Cyntech and Keller contribute to the Western Alberta Transmission Line 

The Western Alberta Transmission Line (WATL) was one of the highest impact projects in the Canadian market in the last number of years, and Cyntech Canada was among the companies proud to be part of this monumental effort. 

As outlined by the Alberta Electric System Operator, there was a stark need for increased electrical supply in the province. As stated by the Operator in a project overview, “Increased demand for electricity in southern and central Alberta is stressing the existing 240 kV system and transmission reinforcement between the Edmonton and Calgary area is required,” and that a pair of high voltage direct current lines were going to be required to maximize efficiency and accommodate long-term growth.

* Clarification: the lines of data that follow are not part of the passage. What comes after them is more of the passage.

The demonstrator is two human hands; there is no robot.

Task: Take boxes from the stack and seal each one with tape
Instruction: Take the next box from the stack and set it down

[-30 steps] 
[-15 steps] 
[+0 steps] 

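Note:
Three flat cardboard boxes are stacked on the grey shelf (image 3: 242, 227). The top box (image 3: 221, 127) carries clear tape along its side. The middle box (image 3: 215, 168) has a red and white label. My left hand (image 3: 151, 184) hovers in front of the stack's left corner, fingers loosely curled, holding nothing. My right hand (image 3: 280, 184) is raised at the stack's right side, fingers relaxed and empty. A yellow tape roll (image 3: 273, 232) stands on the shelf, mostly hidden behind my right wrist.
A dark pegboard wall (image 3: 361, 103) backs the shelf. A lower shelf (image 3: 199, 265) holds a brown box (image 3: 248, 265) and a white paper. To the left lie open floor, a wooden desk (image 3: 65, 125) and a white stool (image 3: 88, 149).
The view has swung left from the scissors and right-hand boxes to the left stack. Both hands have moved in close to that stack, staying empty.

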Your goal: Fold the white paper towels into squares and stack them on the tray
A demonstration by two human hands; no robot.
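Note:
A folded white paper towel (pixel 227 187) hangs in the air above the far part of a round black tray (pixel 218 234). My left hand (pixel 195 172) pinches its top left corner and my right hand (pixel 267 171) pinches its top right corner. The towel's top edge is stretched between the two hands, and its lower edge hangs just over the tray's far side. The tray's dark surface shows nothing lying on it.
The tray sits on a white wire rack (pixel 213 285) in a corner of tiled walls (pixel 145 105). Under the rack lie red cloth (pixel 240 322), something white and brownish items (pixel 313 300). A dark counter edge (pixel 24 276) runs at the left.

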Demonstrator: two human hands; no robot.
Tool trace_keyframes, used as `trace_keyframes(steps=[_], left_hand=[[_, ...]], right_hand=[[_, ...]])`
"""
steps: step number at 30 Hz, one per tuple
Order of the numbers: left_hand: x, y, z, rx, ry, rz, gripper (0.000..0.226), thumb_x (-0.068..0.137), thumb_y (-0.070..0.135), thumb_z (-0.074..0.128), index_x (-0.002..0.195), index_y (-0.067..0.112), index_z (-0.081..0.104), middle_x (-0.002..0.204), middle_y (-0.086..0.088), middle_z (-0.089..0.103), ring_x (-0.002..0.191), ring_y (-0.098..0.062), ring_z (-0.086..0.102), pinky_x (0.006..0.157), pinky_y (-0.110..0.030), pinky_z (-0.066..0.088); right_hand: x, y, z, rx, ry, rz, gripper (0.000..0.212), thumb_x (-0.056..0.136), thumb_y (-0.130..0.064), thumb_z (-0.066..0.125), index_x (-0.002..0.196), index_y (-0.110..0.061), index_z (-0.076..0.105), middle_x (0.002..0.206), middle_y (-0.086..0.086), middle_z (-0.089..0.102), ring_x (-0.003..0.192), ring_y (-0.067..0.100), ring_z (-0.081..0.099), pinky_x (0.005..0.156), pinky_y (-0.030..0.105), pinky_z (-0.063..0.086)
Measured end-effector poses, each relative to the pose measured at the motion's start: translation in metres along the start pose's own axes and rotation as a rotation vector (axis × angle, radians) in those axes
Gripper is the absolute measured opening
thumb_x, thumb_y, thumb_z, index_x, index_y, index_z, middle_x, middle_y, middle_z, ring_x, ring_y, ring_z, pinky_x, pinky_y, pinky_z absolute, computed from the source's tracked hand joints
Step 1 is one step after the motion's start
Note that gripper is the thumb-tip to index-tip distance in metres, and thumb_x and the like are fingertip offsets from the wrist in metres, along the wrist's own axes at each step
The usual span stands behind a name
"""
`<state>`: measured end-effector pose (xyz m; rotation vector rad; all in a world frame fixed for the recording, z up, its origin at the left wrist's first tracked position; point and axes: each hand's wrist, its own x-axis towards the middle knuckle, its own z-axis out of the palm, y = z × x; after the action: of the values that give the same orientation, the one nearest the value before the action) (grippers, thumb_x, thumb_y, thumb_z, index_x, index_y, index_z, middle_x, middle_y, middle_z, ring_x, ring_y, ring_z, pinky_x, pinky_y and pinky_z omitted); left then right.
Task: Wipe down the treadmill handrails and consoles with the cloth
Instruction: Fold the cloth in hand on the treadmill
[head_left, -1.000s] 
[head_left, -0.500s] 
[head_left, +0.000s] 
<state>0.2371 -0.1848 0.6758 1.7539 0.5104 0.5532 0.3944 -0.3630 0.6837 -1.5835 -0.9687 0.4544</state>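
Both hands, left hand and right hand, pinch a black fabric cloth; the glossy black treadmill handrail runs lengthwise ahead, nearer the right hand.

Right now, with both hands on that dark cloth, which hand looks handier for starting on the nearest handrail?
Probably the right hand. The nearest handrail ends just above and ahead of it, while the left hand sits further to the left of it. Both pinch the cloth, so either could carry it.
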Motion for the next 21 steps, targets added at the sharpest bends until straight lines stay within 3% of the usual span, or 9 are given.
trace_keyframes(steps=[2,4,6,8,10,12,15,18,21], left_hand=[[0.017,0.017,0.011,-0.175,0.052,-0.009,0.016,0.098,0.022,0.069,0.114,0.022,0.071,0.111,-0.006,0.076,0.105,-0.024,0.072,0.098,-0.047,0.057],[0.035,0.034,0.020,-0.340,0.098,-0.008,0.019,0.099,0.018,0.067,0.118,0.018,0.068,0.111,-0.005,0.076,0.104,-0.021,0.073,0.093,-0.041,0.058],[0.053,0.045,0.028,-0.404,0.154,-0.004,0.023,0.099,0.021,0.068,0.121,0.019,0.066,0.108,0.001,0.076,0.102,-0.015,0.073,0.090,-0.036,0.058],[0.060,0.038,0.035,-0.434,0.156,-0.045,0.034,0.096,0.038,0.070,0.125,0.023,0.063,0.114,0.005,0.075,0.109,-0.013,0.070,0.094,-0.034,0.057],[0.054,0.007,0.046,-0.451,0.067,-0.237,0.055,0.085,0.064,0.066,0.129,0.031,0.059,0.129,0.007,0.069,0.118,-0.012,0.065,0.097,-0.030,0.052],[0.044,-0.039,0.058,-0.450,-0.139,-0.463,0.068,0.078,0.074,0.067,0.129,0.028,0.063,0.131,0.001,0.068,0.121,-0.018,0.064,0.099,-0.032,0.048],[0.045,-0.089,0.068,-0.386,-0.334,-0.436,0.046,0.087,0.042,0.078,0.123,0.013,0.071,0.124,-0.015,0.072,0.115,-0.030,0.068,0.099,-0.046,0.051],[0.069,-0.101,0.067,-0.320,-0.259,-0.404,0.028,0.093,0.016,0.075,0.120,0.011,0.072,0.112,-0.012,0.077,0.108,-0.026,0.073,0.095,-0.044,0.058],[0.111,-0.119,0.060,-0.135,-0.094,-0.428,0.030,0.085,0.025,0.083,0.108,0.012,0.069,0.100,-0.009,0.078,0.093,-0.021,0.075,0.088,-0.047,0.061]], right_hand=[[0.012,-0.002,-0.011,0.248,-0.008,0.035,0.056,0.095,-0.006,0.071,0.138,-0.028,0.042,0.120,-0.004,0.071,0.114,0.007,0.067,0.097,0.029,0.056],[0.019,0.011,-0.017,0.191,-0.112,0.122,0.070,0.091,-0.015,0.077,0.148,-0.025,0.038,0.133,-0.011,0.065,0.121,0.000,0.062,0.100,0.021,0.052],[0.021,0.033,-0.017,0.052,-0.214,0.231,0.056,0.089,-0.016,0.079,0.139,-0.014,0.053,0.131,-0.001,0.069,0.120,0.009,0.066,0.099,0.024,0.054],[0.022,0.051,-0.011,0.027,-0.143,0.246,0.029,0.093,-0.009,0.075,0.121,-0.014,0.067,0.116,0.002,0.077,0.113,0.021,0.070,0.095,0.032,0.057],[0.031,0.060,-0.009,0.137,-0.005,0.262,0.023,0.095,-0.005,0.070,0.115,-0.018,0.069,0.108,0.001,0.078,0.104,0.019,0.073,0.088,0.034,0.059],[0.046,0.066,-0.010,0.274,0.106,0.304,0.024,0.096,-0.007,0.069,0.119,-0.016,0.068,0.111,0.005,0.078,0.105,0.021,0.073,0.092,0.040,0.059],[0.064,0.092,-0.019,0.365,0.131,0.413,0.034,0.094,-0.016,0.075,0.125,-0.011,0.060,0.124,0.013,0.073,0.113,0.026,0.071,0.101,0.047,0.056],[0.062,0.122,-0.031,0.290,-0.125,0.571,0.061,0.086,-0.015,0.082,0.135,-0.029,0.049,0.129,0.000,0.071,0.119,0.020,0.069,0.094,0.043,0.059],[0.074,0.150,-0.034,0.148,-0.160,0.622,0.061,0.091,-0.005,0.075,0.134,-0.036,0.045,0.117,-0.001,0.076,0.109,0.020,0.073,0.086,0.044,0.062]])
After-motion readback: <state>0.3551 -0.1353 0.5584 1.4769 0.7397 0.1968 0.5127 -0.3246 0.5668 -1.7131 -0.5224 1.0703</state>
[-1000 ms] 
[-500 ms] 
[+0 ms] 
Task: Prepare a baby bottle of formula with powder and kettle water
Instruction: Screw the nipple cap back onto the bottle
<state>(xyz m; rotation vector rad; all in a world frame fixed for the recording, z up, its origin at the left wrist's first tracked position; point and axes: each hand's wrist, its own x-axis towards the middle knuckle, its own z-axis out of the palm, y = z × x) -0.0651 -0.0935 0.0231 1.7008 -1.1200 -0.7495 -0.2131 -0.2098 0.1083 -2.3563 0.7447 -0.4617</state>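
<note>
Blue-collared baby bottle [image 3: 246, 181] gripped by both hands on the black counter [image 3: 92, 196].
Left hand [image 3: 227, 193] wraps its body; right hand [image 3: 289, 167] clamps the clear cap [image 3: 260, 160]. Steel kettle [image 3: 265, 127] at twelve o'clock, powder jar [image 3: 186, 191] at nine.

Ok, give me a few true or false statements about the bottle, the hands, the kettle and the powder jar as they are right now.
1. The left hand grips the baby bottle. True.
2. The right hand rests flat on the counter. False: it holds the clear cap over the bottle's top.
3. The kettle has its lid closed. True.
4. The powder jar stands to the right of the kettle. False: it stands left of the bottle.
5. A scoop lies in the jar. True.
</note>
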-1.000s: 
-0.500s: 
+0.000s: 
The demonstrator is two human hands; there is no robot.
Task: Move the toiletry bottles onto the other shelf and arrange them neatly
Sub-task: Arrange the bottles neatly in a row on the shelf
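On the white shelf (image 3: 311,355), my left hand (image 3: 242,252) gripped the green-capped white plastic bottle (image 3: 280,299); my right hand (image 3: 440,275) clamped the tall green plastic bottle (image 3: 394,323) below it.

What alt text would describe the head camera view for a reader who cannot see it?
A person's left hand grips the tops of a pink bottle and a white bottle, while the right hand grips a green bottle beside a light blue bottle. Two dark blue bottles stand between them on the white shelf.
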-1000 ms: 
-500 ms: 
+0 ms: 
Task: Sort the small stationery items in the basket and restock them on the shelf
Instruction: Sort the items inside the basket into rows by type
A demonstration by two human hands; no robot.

Though the planning and approval process began in 2010, it took until the winter of 2013 for the project to commence. On board for the project were AltaLink and SNC-Lavalin. SNC then brought Cyntech on board for the project’s south and central portions’ foundation work. As Brandon Hindbo, operations manager at Cyntech Canada, says, the two companies had worked together previously on global oil and gas projects, but this would be the first time the two sides collaborated through the former’s Transmission and Distribution division.

Changing scope
Cyntech’s work on the WATL began on Sept.1, 2013. Originally, as Hindbo says, the company was to design, manufacture and install helical pile foundations for the project’s South Lot; however, even before the project started, the involvement on Cyntech’s end grew to the point where they added a company to their work.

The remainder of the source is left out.